Poison Ivy semble un peu plus repliée sur elle-même, peut-être
effrayée par les timbrés de l'hôpital psychiatrique,
et ses arguments sexuels n'étaient pas encore très développés
à cette période. Par contre, Lux s'adapte parfaitement à
l'ambiance et c'est difficile de remarquer une quelconque différence
entre lui et les malades. Son style énergique "Elvis de l'Enfer"
contamine totalement les timbrés qui commencent à s'agiter
et entament des danses de zombies. Ils chantent même plus fort que
lui et envahissent rapidement la scène (je suis sûr d'avoir
reconnu Jeff Mead, l'ancien bassiste des Cannibals, il dansait à
gauche sur la scène). Les Cramps étaient FAITS pour ce genre
de public et ils se sont rencontrés pour une vraie histoire d'amour
! Le grand moment du show reste sans conteste la version meurtrière
de "Human Fly". Les textes reflètent bien ce qui se passe dans la
tête de ce public si spécial et, juste après, "Love
Me" fait office d'étrange et surprenante séance de télépathie.

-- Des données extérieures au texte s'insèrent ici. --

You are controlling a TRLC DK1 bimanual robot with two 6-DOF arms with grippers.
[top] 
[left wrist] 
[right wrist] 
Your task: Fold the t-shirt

Le public hurle et réagit pile-poil aux bons endroits. Je trouve
assez génial d'être timbré et de pouvoir crier à
tue-tête quand l'envie t'en prend.
Le reste du DVD, tout aussi bargeot, présente
des petits films promos de Target, l'éditeur. Il y a par exemple
un clip de Crime où ils sont tous habillés en flics et jouent
devant des taulards, à la fin deux prisonniers s'essaient violemment
aux percussions avec ce qui leur tombe sous la main, amortisseurs de bagnoles,
jerrycans d'essence, etc... Tout ça génère évidemment
un putain de bordel qui rend cinglé. Celui-là fera un cadeau
idéal pour tout dépressif de votre entourage.